--- The problem ---
Below are some records. Return exactly the lines from the one containing "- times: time" through the one containing "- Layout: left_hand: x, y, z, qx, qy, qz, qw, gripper", both included, and only those.
── Materials provided ──
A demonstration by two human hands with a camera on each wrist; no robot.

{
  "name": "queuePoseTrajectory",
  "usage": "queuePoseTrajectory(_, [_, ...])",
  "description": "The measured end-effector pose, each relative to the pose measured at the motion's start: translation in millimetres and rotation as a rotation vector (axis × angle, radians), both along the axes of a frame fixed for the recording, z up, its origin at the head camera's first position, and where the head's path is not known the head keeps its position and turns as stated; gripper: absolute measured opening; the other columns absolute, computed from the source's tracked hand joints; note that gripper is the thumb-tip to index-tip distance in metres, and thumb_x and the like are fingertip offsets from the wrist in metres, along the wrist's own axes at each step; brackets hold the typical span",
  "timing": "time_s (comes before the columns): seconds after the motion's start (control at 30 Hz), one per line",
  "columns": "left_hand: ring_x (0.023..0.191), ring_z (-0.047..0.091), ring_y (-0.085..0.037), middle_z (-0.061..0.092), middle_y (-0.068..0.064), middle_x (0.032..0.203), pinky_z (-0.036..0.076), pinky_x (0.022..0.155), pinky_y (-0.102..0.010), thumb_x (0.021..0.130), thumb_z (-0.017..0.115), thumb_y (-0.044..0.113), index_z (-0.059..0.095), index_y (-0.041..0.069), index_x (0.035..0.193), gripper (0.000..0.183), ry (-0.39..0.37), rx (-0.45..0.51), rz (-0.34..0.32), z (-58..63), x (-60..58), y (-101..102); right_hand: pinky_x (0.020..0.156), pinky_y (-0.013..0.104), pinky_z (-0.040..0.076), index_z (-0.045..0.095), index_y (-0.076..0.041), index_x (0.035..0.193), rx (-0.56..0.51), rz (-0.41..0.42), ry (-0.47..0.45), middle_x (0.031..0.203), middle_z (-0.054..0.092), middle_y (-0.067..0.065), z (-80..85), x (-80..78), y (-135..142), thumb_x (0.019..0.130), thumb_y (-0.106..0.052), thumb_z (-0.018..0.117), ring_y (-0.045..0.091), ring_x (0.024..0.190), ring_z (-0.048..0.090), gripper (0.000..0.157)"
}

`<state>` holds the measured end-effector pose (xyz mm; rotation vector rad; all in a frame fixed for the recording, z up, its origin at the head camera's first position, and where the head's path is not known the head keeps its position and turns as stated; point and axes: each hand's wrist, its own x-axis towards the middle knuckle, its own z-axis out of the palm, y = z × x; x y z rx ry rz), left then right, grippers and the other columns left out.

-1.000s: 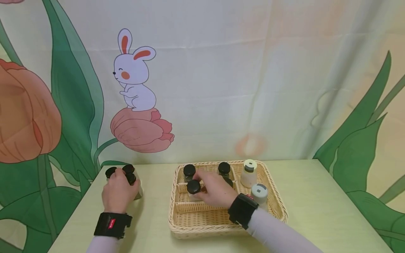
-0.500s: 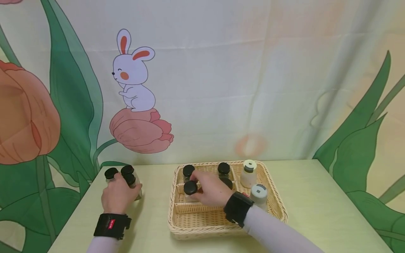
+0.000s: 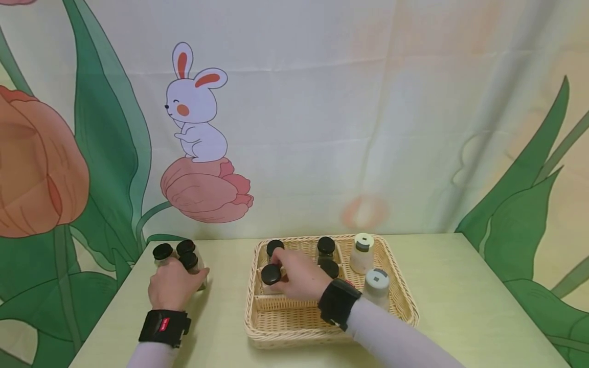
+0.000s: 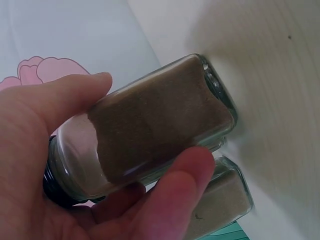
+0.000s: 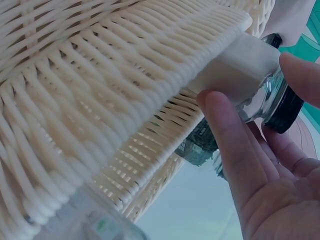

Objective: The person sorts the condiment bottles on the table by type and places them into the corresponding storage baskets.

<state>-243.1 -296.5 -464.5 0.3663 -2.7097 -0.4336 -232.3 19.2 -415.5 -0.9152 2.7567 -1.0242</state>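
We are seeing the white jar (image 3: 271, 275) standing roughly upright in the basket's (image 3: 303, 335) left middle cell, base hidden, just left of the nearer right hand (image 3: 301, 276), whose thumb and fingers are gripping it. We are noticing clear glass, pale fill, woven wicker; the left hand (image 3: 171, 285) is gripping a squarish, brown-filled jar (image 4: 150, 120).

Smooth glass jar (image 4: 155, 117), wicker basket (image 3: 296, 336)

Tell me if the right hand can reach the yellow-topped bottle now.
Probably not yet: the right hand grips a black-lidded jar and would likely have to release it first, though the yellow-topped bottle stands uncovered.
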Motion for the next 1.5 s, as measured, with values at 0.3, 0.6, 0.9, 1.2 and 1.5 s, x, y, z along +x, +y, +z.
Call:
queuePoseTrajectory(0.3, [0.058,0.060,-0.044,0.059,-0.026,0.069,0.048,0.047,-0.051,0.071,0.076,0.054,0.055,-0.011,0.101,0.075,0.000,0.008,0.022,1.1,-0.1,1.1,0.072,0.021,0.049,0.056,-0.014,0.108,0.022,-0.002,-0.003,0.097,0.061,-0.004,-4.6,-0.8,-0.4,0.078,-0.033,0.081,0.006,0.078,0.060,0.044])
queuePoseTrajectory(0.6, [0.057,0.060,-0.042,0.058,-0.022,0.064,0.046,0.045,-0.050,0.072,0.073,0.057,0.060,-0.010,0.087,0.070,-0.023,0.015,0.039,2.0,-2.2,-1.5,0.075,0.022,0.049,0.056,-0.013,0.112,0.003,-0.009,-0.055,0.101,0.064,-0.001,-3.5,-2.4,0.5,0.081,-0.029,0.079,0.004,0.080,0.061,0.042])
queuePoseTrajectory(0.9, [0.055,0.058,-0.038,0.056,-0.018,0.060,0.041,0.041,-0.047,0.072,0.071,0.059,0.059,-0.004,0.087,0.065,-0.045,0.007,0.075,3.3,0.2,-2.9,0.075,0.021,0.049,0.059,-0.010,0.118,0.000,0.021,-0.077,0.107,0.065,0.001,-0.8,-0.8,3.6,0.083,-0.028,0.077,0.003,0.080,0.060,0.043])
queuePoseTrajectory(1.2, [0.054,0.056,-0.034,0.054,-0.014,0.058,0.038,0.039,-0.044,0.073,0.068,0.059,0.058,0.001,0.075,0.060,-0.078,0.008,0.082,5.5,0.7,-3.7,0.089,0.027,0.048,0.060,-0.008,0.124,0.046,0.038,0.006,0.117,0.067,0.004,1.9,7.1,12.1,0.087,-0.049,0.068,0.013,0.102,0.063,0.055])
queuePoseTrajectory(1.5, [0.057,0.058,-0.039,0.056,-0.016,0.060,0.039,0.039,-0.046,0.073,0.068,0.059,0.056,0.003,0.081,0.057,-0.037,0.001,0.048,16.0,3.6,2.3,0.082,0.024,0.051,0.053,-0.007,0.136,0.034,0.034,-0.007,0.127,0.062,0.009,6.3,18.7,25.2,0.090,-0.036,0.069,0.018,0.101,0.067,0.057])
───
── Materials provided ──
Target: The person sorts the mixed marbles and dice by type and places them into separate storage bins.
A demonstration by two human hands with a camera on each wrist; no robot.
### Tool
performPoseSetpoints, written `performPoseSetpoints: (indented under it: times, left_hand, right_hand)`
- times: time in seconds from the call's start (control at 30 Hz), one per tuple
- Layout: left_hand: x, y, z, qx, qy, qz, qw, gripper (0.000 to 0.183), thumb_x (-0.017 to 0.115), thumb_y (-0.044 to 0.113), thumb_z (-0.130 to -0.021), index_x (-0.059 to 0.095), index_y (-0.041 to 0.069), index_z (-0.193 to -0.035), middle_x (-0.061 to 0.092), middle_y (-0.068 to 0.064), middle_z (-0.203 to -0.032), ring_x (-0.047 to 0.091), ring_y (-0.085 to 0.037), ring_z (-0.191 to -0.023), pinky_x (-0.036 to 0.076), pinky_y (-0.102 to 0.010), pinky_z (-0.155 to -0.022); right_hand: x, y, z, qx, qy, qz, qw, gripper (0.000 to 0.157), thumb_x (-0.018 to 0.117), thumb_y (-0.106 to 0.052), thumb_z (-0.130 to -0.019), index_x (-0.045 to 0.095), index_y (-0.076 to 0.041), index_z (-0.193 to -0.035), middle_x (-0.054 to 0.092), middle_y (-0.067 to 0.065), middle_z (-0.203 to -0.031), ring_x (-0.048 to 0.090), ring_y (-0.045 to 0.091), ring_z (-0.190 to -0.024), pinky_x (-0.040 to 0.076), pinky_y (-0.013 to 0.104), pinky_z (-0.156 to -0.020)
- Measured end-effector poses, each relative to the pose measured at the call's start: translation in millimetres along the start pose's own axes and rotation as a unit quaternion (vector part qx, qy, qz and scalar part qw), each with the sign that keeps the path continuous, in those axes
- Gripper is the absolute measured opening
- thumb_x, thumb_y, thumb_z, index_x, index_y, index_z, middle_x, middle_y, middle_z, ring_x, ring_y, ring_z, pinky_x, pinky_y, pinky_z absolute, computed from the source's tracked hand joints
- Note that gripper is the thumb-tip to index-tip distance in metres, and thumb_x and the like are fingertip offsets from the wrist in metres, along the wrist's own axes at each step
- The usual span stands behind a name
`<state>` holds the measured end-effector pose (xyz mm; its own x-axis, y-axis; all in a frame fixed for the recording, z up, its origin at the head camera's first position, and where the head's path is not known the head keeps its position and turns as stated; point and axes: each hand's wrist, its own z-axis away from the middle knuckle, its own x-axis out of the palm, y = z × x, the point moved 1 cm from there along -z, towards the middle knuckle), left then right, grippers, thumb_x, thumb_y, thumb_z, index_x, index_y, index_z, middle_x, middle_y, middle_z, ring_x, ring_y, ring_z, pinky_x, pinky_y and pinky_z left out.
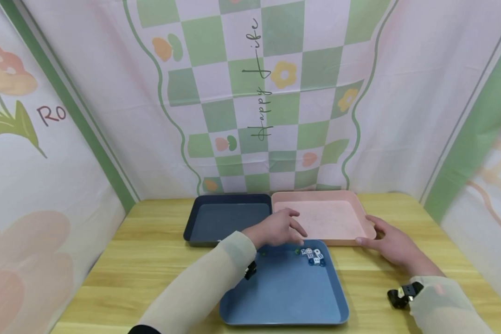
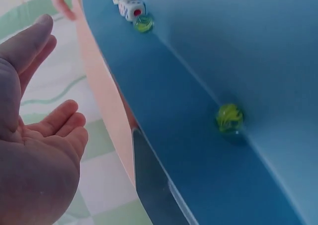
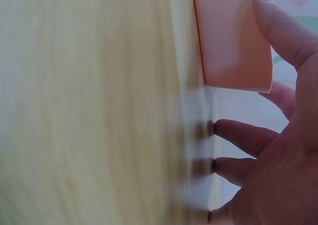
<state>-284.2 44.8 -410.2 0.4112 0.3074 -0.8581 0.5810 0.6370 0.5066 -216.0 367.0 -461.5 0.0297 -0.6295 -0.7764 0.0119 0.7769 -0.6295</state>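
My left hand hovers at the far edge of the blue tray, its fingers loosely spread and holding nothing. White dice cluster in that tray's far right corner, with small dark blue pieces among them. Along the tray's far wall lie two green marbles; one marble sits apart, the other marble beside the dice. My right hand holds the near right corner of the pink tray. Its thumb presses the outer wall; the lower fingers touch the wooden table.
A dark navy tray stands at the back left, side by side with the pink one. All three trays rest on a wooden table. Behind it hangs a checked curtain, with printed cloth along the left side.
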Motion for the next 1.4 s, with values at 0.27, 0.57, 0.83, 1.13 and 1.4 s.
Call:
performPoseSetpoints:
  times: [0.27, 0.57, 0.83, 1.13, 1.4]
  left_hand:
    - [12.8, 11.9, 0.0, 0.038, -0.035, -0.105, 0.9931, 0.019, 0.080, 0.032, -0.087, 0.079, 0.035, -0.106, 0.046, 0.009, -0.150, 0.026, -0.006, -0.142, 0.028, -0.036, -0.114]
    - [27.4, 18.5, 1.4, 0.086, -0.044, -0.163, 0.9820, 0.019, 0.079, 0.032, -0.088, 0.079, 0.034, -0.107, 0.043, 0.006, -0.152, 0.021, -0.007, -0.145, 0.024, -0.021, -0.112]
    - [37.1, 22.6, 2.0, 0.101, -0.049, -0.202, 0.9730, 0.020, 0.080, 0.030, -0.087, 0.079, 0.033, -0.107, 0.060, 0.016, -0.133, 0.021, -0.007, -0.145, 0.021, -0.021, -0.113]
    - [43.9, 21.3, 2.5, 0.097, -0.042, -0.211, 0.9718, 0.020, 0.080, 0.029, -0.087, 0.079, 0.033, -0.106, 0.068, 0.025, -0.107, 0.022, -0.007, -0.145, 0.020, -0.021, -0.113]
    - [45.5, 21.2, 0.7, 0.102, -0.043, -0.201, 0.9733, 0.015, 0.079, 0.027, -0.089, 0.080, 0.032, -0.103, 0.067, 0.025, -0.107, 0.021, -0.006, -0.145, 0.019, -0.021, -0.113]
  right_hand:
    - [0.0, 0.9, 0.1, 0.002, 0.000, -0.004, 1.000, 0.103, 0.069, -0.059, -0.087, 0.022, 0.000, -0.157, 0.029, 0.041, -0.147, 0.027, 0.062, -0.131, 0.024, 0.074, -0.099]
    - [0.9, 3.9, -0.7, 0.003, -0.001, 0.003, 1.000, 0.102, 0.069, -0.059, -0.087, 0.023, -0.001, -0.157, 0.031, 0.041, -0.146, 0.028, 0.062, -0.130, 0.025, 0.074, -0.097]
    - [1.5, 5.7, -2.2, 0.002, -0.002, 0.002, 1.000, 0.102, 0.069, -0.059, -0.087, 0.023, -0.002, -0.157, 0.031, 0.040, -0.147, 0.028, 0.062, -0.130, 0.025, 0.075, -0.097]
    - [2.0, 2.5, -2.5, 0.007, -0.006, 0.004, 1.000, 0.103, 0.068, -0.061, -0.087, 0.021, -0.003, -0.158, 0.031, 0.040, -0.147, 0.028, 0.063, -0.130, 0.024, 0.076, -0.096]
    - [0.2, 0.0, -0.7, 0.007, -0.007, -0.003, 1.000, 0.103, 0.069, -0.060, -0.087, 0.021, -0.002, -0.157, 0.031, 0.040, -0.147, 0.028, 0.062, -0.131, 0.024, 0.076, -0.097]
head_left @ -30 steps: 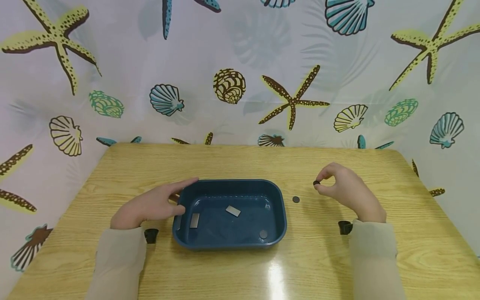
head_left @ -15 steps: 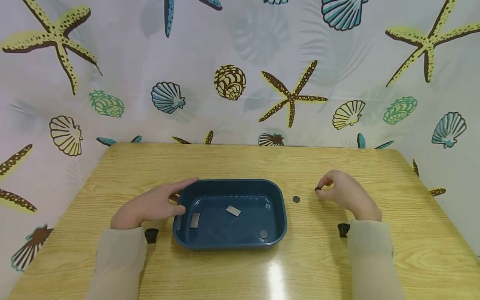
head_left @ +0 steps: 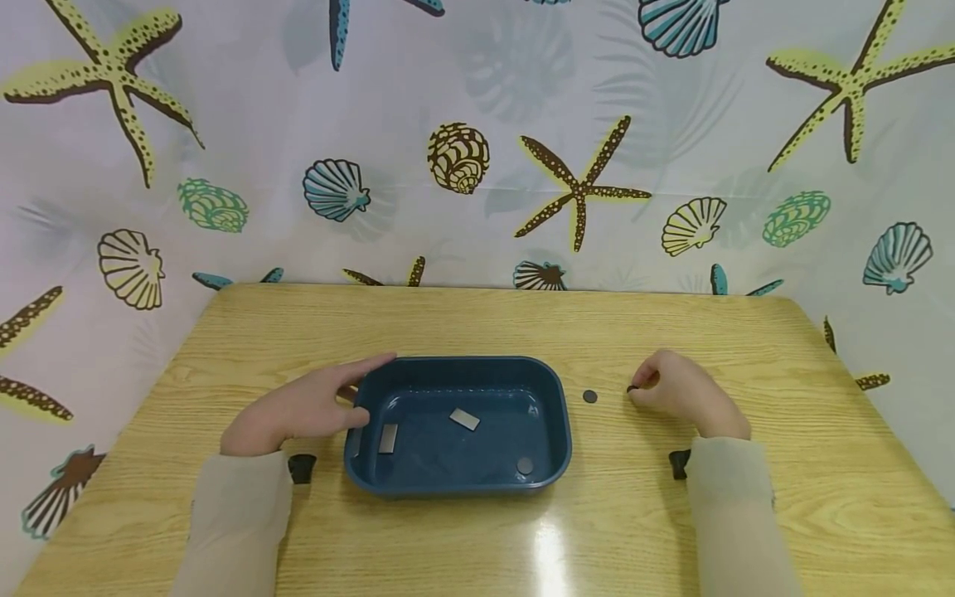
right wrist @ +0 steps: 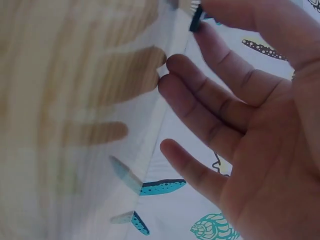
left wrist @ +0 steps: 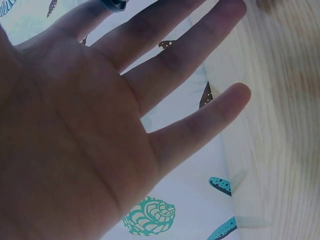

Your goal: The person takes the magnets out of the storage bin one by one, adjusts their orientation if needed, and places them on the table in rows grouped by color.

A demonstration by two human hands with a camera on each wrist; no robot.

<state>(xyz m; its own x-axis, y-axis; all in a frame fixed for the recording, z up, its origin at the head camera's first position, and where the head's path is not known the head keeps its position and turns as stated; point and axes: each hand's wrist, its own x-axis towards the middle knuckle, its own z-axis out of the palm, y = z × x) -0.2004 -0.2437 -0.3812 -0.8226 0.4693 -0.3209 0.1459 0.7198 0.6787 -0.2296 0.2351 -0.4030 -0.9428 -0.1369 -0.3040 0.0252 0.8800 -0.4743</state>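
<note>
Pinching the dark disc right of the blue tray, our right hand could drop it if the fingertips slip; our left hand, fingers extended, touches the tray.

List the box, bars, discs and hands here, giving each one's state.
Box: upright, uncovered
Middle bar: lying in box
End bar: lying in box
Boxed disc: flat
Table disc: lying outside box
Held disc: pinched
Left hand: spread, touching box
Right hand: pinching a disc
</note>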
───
--- Reply to the exercise ---
- times: time in seconds from the call's start (control at 30 Hz), one per tuple
- Layout: left_hand: x, y, z, qx, qy, qz, qw, gripper (0.000 to 0.183), thumb_x (-0.017 to 0.115), thumb_y (-0.044 to 0.113), thumb_z (-0.130 to -0.021), index_x (-0.059 to 0.095), index_y (-0.041 to 0.069), index_z (-0.193 to -0.035), middle_x (-0.061 to 0.092), middle_y (-0.068 to 0.064), middle_z (-0.203 to -0.032), ring_x (-0.047 to 0.091), ring_y (-0.085 to 0.037), ring_z (-0.191 to -0.023), pinky_x (-0.036 to 0.076), pinky_y (-0.102 to 0.010), pinky_z (-0.155 to -0.022); right_hand: x, y, z, qx, qy, qz, qw, gripper (0.000 to 0.157), thumb_x (-0.018 to 0.117), thumb_y (-0.106 to 0.052), thumb_z (-0.130 to -0.019), index_x (-0.045 to 0.095), index_y (-0.076 to 0.041), index_z (-0.193 to -0.035), middle_x (-0.054 to 0.092), middle_y (-0.067 to 0.065), middle_z (-0.203 to -0.031), ring_x (-0.048 to 0.090), ring_y (-0.045 to 0.091), ring_z (-0.190 to -0.024), pinky_x (-0.040 to 0.076), pinky_y (-0.013 to 0.104), pinky_z (-0.156 to -0.020)

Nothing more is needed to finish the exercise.